What does it take to create peace between Christians and Muslims? Roberta King says the answer is in the music.

An ethnomusicologist who served with WorldVenture for 22 years, Roberta worked among 11 countries in Africa, producing and enabling national Christians to produce their own music and songs in more than 80 different languages.

She recently published a book called “(un)Common Sounds: Songs of Peace and Reconciliation among Muslims and Christians (Art for Faith’s Sake).” In it, she explores the role music plays in fostering peace between the two religions comprising 55 percent of the world’s population.

“Music and the arts provide spaces to engage in perceiving imagined worlds of spirituality where people have opportunity to approach one another, to be more friendly and more brotherly,” she said.

[un]Common Sounds brought together a diverse group of musicians and researchers. Funded by the Henry Luce foundation, the project looked at the Middle East, North Africa, and Indonesia, researching ways Muslims and Christians have used music and the arts as a way to find peace.

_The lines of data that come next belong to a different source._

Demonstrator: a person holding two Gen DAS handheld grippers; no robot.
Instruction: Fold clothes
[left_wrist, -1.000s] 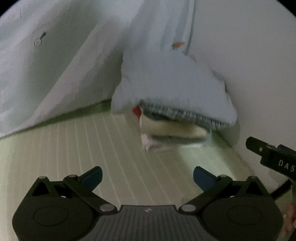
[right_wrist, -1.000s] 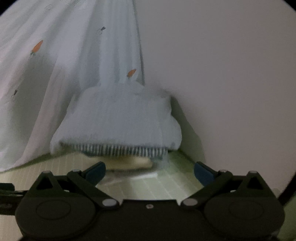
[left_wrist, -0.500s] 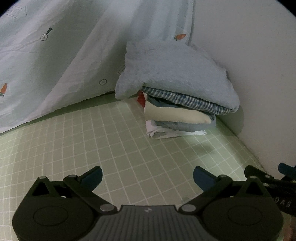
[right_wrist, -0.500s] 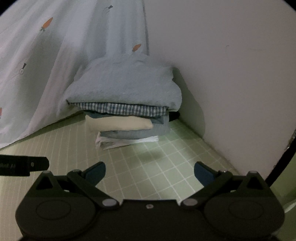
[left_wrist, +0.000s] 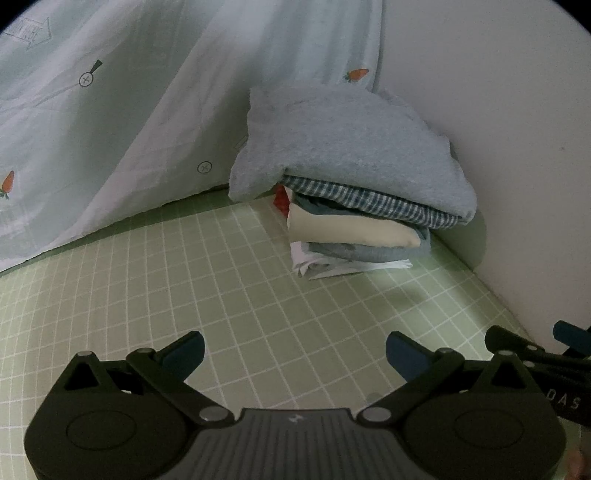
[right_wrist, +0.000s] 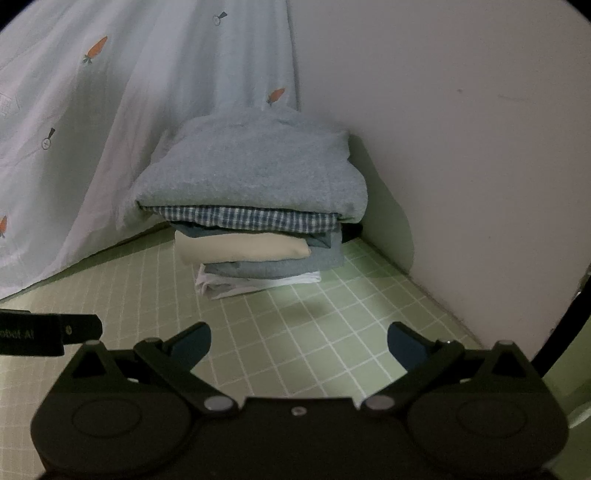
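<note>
Farther from clothes stack (left_wrist: 354, 192) than before, both grippers' fingers (left_wrist: 184, 349) apart, empty.

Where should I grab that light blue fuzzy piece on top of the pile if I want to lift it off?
Probably the overhanging left front corner of the light blue top garment, coming from the open mat side. That corner droops free past the checked layer beneath, while the wall crowds the right.
</note>
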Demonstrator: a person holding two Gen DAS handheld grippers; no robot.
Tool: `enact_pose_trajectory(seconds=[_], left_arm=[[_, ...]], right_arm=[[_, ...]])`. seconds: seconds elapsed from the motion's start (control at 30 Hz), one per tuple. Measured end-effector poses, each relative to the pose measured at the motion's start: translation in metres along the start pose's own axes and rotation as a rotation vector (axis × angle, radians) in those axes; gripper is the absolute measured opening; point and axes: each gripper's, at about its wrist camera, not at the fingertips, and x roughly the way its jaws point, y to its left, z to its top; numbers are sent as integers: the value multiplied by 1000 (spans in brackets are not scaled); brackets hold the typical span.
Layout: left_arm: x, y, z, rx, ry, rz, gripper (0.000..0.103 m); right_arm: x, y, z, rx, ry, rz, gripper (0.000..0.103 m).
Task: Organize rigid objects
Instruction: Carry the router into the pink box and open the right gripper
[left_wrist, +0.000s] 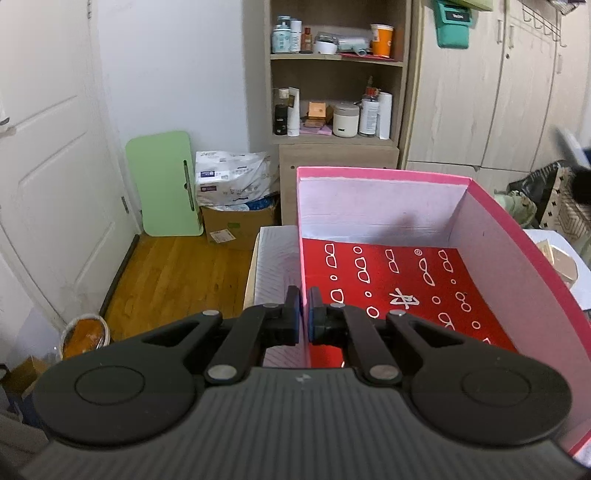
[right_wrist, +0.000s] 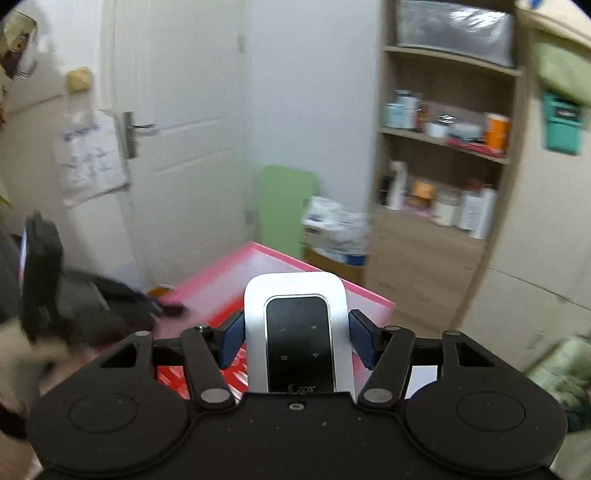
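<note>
Right hand-held gripper (right_wrist: 297, 341) pinches the white pocket router (right_wrist: 297, 332) by its long sides, long axis pointing forward. Pink box (right_wrist: 369, 295) lies just ahead and below it. Left hand-held gripper (left_wrist: 303, 314) is clamped on the box's near wall.
</note>
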Motion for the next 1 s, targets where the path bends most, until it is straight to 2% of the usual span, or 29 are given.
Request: enact_pose_trajectory(seconds=[0.07,0.13,0.23,0.27,0.43,0.57,0.67,0.83,0.9,1.0], left_arm=[[-1,-5,0,10,3,25,4],[-2,-11,-1,30,7,54,3],[-3,-17,-2,43,7,74,3],[-3,-17,-2,40,7,74,3],[-2,-16,-1,34,8,64,3],[-2,-15,-1,36,7,61,3],[-3,-12,-3,22,2,48,3],[-4,-13,-5,36,-3,49,4],[-4,-15,-5,47,-2,53,3],[-3,-15,-5,51,0,47,4]], right_arm=[[34,13,15,27,60,61,66],[76,21,24,89,157,111,65],[133,20,27,213,314,128,65],[149,16,27,264,342,123,65],[191,-2,26,426,378,118,65],[204,-4,8,524,448,187,65],[215,0,-4,573,476,197,65],[219,-1,-2,611,446,199,67],[214,-9,-7,633,434,218,74],[195,-16,-5,607,419,239,74]])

Roberta’s doctoral work, completed in 1989, focused on the Senufo people group of Cote d’Ivoire, where Roberta learned about the communication that happens through music.

Roberta has been teaching master’s level courses at Fuller Seminary since 2000, including a course she specifically developed for missional ethnomusicology, titled Global Christian Worship.

“Through music that is dedicated to the Lord—that brings honor and glory to Him through a people’s culture—it allows us to honor and respect peoples through the inclusion of their music and prayers from their cultural heritage,” Roberta said during a lecture she presented at the Andrews University Music and Worship Conference.

Among her other books, Roberta has also published “Pathways in Christian Music Communication,” “Music in the Life of the African Church,” and “A Time to Sing: A Manual for the African Church.”